Dai media riceviamo tante informazioni, specie d’ordine economico ed  un po’ per quanto concerne la politica, ma nella generalità dell’opinione pubblica, un grande vuoto, riempito, qua e là, da tutta una serie di stereotipi.

            Tanaguchi è un autore che più di altri ci ha fatto conoscere il suo Paese e la sua storia; nel suo capolavoro “Ai tempi di Bocchan”, ci fa vedere del Giappone del primo Novecento, i paesaggi, le atmosfere, ma anche, e soprattutto le vita politica, dal movimento socialista, alla guerra  guerra russo-giapponese, al comunismo anarchico (con la famosa rivolta alla miniera di rame di Ashio, del 4 febbraio 1907, con i soldati che assediano i  minatori e li “stanano” con la dinamite).

         Ed ecco qualcosa di diverso, una storia difficile da definire, “La ragazza scomparsa”; una sorta di giallo che si muove attorno alla scomparsa di una ragazzina, inghiottita dalla vita vertiginosa della capitale nipponica, così diversa da quella della montagna, da cui scende il protagonista, a cercarla.

         Il filo narrativo della storia è delicato, per via dei rapporti di Shiga, il “nostro” eroe, e la madre della ragazza e la ragazza stessa, ma quello che qui più ci interessa è quanto apprendiamo dell’antropologia del Giappone postmoderno.

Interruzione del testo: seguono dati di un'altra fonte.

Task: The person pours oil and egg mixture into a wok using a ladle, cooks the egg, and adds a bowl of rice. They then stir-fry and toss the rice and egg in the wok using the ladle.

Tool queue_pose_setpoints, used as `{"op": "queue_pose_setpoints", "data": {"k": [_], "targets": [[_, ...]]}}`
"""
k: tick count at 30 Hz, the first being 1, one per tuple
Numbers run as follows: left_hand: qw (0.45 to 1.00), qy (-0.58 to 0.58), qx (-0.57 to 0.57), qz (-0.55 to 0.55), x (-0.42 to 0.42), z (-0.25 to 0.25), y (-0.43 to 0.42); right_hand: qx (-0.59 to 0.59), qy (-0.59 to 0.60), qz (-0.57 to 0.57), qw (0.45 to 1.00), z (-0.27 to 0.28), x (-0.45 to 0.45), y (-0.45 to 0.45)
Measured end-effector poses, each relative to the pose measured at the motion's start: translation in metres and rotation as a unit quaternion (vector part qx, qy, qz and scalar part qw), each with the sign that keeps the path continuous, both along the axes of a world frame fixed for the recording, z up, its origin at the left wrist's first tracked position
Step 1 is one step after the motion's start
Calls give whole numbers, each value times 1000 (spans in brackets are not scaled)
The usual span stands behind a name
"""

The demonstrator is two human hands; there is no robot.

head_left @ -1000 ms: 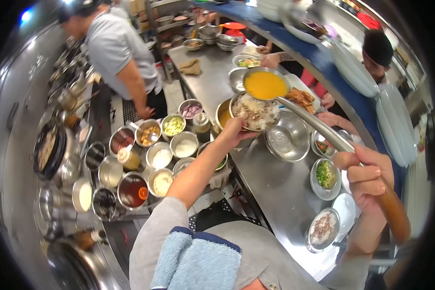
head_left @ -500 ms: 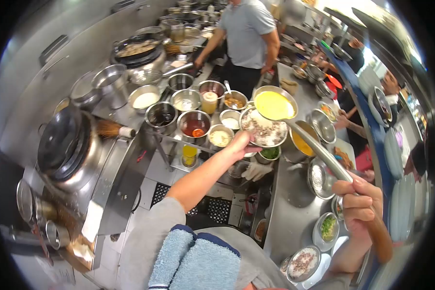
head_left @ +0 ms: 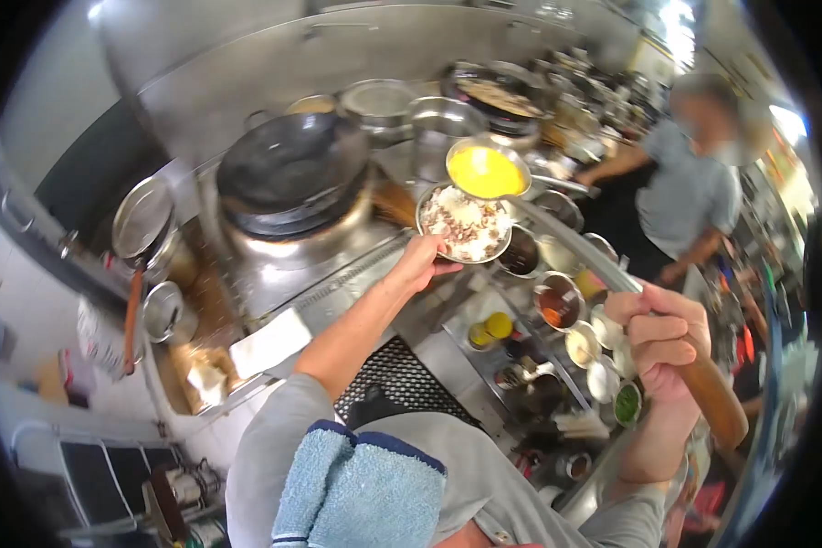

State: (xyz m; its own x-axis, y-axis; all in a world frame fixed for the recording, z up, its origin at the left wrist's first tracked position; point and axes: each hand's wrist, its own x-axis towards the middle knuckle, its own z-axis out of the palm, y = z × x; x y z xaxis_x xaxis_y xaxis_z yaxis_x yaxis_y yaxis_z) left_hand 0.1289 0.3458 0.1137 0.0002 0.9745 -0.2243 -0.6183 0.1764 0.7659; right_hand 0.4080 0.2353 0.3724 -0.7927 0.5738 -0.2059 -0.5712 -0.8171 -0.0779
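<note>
My left hand grips the edge of a metal bowl of white rice with brown bits that look like chopped meat. My right hand is wrapped round the wooden end of a long ladle. Bright yellow liquid, resembling beaten egg, fills the ladle's cup. That cup is level and overlaps the bowl's far edge in view; whether the two touch I cannot tell. Beyond the bowl, to the left, a dark wok sits on a round burner, with a bamboo brush at its right side.
Several sauce pots stand on a rack below the ladle. A strainer and a small pot are at the left. Another person stands at the back right. A black perforated mat covers part of the floor.
My view has swung left from the prep counter toward the wok. The bowl and the filled ladle have come along, still held in my left and right hands.
</note>
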Motion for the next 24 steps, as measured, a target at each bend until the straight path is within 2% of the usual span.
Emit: {"op": "queue_pose_setpoints", "data": {"k": [3,9,11,14,15,16,17,18,20,24], "targets": [[999,1,-9,40,-74,0,-17,-15,31,88,996,-17,-60,59],[985,12,-55,161,-139,-11,-90,-36,20,176,984,-51,-188,162],[976,9,-77,202,-143,-18,-114,-35,9,230,973,-77,-228,198],[950,-38,-117,287,-134,-30,-149,19,-14,320,947,-145,-284,257],[940,-42,-122,316,-129,-38,-159,128,-77,302,942,-170,-297,267],[929,-45,-127,344,-123,-45,-170,235,-136,278,921,-173,-311,263],[918,-45,-152,365,-117,-48,-181,336,-228,271,873,-169,-309,259],[904,-49,-160,392,-108,-50,-190,360,-253,260,860,-192,-321,270],[878,-65,-175,440,-92,-55,-205,468,-264,289,792,-227,-335,298],[850,-83,-142,500,-63,-70,-224,628,-308,266,664,-231,-334,325]]}}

Una ragazzina, amica della scomparsa, che Shiga interroga, gli chiede se sta cercando “enko”,  termine che sta ad indicare “la prostituzione delle liceali con uomini di mezza età”[1], e dopo poche pagine vediamo due “liceali” (con il disegno tipico dei giapponesi, che fa apparire ai nostri occhi i personaggi sempre più giovani di quanto non lo siano), che ci sembrano poco più di bambine, entrare tranquillamente in un  hotel, con un uomo di mezza età. La sensazione é che la cosa risulti a tutti estremamente normale, non scandalosa, se non agli occhi di Shiga (ma lui non fa testo; fa il guardiano di un rifugio sulle Alpi giapponesi e non è affatto un frequentatore di città come Tokio, né tantomeno dei suoi quartieri più a rischio).

 

 

Più avanti vediamo resi edotti di una “simpatica” pratica in auge presso i giovani nipponici: l’”oyajgari”, la caccia, cioè, al vecchio, che il traduttore spiega come “un fenomeno vandalico per cui gruppi di ragazzi prendono di mira uomini di mezza età con estorsioni e minacce”. Il bello è che Shiga non è affatto un vecchio, sembra un uomo che abbia di poco superato i trentanni, ma così pare, evidentemente agli adolescenti giapponesi, che, maschi e femmine, sembrano essere cresciuti troppo in fretta. E noi, della categoria degli (all’inglese) “under65”, che pensavamo di esser disprezzati in Italia! Giappone “off limits”!!!

 

Dal punto di vista del linguaggio, Taniguchi ci presenta il suo solito disegno pulito, chiaro, che richiama, lo abbiamo già scritto nelle altre nostre recensioni su questo sito, in certo qual modo, la “ligne claire” del fumetto d’expression française. Non possiamo no rilevare, comunque, come permanga nel suo disegno quella che a noi occidentali sembra una certa omologazione dei volti, che, pur nella differenziazione delle diverse età, ci fa correre il rischio di confondere i personaggi.

  

Stupende e significanti per il montaggio “scattante” delle vignette, le tavole (ben 32!) che illustrano la scalata al grattacielo in cui, vedremo, è tenuta sequestrata la giovane pupilla di Shiga.

 

            La tensione dell’arrampicata (vera propria dimostrazione di “impossibile” climbing) è resa da un sapiente uso delle dimensioni delle vignette, sempre rettangolari e quadrate, assolutamente regolari, che si differenziano unicamente in relazione alle loro dimensioni. E sono le dimensioni a dettare il ritmo del montaggio: piccole vignette, ad anticipare, il momento dell’ostacolo che può determinare il disastro, grande vignetta regolare quando si verifica il momento di massima tensione: la vignetta del capitolo finale è a tutta pagina, con Shiga che, nonostante tenti di “artigliare” la parete di vetro del grattacielo, scivola verso il basso. E nei momenti di maggiore difficoltà, ecco irrompere nella storia tavole intere, in cui al grattacielo si sostituisce la montagna e Shiga rivive le avventure e i momenti di tensione di quelle arrampicate, di fronte alla natura possente. Ed è lo spirito della montagna a prevalere; il manufatto della città, il grattacielo, sarà sconfitto e Shiga giunge, così, a trovare e liberare la “ragazza scomparsa”.